Example: Parallel podcast transcription using Whisper
OpenAI’s late-September 2022 release of the Whisper speech recognition model was another eye-widening milestone in the rapidly improving field of deep learning, and like others we jumped to try Whisper on podcasts.
The result is the Modal Podcast Transcriber!
This example application is more feature-packed than others, and doesn’t fit in a single page of code and commentary. So instead of progressing through the example’s code linearly, this post provides a higher-level walkthrough of how Modal is used to do fast, on-demand podcast episode transcription for whichever podcast you’d like.
Hour-long episodes transcribed in just 1 minute
The focal point of this demonstration app is that it does serverless CPU transcription across dozens of containers at the click of a button, completing hour-long audio files in just 1 minute.
We use a podcast metadata API to allow users to transcribe an arbitrary episode from whatever niche podcast a user desires — how about The Pen Addict, a podcast dedicated to stationary?.

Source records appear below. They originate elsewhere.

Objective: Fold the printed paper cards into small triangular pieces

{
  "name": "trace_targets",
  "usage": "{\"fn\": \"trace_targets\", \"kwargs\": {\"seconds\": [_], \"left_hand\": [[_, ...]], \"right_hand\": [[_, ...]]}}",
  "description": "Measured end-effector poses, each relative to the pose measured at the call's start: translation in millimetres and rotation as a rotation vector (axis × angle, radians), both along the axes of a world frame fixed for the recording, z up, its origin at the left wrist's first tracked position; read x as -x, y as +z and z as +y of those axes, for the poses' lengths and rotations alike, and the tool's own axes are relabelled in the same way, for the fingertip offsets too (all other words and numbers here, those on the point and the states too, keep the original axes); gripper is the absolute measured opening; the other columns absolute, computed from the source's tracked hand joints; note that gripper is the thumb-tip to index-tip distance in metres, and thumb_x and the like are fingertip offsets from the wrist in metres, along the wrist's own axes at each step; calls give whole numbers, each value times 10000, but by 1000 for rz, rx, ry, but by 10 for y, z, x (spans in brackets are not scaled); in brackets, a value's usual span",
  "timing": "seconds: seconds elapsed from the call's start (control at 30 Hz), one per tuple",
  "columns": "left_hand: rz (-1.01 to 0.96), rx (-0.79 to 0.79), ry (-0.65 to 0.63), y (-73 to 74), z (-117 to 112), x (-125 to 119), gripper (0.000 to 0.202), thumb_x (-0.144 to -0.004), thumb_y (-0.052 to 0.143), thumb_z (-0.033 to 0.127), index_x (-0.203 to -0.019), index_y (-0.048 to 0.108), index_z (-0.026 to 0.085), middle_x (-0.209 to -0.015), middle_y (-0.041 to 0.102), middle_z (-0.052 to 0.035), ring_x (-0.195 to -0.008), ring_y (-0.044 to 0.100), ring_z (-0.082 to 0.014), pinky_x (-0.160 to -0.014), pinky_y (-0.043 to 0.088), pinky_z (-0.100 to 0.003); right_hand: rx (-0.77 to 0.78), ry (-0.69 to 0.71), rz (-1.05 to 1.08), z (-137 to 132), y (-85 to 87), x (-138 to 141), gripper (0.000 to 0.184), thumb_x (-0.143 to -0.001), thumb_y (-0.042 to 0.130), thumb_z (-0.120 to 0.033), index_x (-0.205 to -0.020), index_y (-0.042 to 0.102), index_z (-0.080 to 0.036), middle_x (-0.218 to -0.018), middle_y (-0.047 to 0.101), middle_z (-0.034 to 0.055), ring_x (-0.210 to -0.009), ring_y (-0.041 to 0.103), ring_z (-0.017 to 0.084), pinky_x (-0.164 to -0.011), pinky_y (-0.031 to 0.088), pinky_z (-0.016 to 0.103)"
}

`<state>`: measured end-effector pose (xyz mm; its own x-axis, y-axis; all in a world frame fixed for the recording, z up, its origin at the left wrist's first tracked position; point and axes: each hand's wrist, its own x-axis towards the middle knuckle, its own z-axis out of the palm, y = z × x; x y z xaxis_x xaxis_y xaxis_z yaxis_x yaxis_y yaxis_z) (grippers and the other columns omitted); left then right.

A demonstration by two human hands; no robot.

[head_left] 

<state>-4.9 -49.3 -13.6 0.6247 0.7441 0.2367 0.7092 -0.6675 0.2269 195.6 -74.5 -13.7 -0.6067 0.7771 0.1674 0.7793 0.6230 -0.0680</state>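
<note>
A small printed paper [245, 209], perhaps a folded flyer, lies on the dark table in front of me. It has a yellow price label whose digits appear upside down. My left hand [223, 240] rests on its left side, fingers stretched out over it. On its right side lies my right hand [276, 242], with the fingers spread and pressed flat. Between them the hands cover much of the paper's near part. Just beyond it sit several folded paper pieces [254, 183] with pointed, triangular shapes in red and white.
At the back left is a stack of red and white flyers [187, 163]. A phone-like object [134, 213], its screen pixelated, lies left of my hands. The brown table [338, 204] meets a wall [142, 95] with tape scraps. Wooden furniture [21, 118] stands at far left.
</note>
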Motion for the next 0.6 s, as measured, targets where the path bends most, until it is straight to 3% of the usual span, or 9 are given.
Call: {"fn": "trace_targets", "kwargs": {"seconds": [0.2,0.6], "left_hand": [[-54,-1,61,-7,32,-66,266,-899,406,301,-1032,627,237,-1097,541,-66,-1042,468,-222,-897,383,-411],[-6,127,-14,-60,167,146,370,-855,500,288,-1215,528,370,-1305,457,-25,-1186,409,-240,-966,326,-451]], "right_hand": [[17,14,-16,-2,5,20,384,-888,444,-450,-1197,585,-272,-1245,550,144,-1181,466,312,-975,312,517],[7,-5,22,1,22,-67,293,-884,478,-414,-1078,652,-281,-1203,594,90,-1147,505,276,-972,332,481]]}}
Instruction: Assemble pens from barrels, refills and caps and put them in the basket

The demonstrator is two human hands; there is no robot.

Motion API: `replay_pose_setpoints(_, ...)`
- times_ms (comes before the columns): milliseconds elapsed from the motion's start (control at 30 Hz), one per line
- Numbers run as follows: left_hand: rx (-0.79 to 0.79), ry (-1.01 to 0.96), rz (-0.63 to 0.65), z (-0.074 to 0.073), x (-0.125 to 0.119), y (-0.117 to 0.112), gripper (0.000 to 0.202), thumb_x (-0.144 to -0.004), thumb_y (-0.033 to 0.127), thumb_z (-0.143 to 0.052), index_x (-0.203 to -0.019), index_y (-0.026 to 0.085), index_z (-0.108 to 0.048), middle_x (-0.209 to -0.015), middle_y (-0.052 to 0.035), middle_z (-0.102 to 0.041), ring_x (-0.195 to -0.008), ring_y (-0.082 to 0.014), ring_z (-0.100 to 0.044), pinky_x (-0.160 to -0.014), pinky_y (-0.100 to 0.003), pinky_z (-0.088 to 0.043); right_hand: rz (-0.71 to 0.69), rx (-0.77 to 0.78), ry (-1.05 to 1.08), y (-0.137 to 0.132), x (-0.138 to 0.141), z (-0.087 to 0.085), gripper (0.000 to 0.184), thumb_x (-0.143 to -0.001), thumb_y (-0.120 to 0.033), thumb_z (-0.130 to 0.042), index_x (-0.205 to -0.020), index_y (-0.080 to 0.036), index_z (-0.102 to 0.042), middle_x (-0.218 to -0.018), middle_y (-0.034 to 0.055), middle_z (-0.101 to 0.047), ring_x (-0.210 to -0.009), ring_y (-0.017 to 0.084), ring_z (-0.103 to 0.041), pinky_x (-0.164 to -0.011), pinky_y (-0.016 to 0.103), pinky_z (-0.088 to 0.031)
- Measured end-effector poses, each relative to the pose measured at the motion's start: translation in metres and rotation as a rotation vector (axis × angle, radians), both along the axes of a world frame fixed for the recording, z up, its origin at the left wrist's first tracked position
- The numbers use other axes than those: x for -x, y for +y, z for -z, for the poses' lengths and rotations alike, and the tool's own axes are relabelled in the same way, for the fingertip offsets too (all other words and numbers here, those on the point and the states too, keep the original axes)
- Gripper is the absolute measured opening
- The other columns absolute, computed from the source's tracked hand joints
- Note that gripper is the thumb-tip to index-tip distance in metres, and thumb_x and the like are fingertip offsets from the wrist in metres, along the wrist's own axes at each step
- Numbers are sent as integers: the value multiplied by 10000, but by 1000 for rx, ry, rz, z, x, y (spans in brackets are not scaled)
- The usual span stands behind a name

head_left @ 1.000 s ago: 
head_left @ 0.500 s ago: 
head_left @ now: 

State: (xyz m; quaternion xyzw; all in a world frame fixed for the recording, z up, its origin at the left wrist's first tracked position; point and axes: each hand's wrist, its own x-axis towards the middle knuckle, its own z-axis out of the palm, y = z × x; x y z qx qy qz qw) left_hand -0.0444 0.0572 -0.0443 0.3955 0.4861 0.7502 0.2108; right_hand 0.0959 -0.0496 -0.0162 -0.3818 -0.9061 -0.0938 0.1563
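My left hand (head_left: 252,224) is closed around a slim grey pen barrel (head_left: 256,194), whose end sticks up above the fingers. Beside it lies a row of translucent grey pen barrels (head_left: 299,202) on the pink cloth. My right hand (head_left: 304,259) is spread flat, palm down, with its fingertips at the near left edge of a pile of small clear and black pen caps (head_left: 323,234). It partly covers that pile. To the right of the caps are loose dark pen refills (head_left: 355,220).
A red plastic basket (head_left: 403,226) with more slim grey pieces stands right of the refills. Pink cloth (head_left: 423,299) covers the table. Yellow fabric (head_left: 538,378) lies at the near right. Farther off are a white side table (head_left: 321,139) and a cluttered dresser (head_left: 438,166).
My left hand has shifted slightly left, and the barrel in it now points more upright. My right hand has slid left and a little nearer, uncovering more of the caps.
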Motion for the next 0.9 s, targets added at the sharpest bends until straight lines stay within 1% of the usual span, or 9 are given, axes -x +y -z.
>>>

The video below shows the 45-minute long first episode of Serial season 2 get transcribed in 62 seconds.
What’s extra cool is that each transcription segment has links back to auto-play the original audio. If you read a transcription and wonder, did they really say that? Click the timestamp on the right and find out!
(🎧 Enable sound for this video)
Try it yourself
If you’re itching to see this in action, here are links to begin transcribing the three most popular podcasts on Spotify right now:
The entire application is hosted serverlessly on Modal and consists of these main components:
- A React + Vite single page application (SPA) deployed as static files into a Modal web endpoint.
- A Modal web endpoint running FastAPI
- The Podchaser API provides podcast search and episode metadata retrieval. It’s hooked into our code with a Modal Secret.
- A Modal async job queue, described in more detail below.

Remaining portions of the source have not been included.